** Problem description **
Exactly retype the lines of the material from its first line to the line with "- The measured", including both.
• • •
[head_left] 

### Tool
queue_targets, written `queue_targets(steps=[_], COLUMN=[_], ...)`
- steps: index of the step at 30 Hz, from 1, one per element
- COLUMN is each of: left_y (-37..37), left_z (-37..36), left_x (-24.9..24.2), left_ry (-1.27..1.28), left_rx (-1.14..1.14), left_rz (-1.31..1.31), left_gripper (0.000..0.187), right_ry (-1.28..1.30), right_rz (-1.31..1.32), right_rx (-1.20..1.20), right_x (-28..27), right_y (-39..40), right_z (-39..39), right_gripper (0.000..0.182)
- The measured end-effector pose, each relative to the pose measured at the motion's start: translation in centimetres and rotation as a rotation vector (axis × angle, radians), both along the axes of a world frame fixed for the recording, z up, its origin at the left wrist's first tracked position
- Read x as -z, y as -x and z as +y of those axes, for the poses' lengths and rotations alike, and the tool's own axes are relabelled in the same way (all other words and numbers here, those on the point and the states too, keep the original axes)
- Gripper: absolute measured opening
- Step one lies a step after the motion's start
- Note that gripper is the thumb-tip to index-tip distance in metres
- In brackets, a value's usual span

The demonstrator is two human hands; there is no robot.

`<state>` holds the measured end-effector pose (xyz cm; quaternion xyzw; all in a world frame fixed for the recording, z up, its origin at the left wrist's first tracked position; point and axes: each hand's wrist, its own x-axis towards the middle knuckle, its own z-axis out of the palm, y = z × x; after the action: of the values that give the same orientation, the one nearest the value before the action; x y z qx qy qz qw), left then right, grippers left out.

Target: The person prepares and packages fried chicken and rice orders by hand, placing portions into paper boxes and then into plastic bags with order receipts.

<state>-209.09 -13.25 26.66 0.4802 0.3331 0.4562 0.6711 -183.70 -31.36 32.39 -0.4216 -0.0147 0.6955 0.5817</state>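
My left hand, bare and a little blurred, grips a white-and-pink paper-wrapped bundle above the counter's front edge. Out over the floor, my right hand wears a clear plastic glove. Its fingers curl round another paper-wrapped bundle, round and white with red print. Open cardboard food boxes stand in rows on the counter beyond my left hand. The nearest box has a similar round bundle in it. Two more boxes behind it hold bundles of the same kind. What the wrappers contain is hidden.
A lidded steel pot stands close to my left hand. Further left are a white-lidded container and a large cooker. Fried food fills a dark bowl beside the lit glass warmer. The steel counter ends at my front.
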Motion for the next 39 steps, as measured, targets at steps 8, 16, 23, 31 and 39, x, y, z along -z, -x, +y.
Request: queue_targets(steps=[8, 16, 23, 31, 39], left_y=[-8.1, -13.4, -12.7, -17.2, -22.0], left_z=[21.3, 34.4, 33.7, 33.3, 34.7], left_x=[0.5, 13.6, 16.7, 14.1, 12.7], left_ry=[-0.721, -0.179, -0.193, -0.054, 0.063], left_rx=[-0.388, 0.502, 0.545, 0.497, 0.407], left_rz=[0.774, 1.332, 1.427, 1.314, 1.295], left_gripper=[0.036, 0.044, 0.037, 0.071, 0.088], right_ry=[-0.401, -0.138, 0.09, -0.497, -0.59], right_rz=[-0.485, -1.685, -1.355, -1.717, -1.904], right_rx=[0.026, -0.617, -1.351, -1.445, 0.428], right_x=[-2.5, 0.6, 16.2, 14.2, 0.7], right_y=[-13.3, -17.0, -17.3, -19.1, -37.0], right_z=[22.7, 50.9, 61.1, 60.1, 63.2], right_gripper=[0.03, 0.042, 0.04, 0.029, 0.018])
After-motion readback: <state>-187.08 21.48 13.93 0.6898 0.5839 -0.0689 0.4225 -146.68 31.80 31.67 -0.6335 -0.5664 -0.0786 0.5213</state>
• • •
** Response to the exercise **
[head_left] 

### Tool
queue_targets, written `queue_targets(steps=[_], COLUMN=[_], ...)`
- steps: index of the step at 30 Hz, from 1, one per element
- COLUMN is each of: left_y (-37..37), left_z (-37..36), left_x (-24.9..24.2), left_ry (-1.27..1.28), left_rx (-1.14..1.14), left_rz (-1.31..1.31), left_gripper (0.000..0.187), right_ry (-1.28..1.30), right_rz (-1.31..1.32), right_rx (-1.20..1.20), right_x (-28..27), right_y (-39..40), right_z (-39..39), right_gripper (0.000..0.182)
- The measured end-effector pose, each relative to the pose measured at the motion's start: translation in centimetres and rotation as a rotation vector (axis × angle, radians), both along the axes of a world frame fixed for the recording, z up, its origin at the left wrist's first tracked position

What the exercise asked for has been given in full.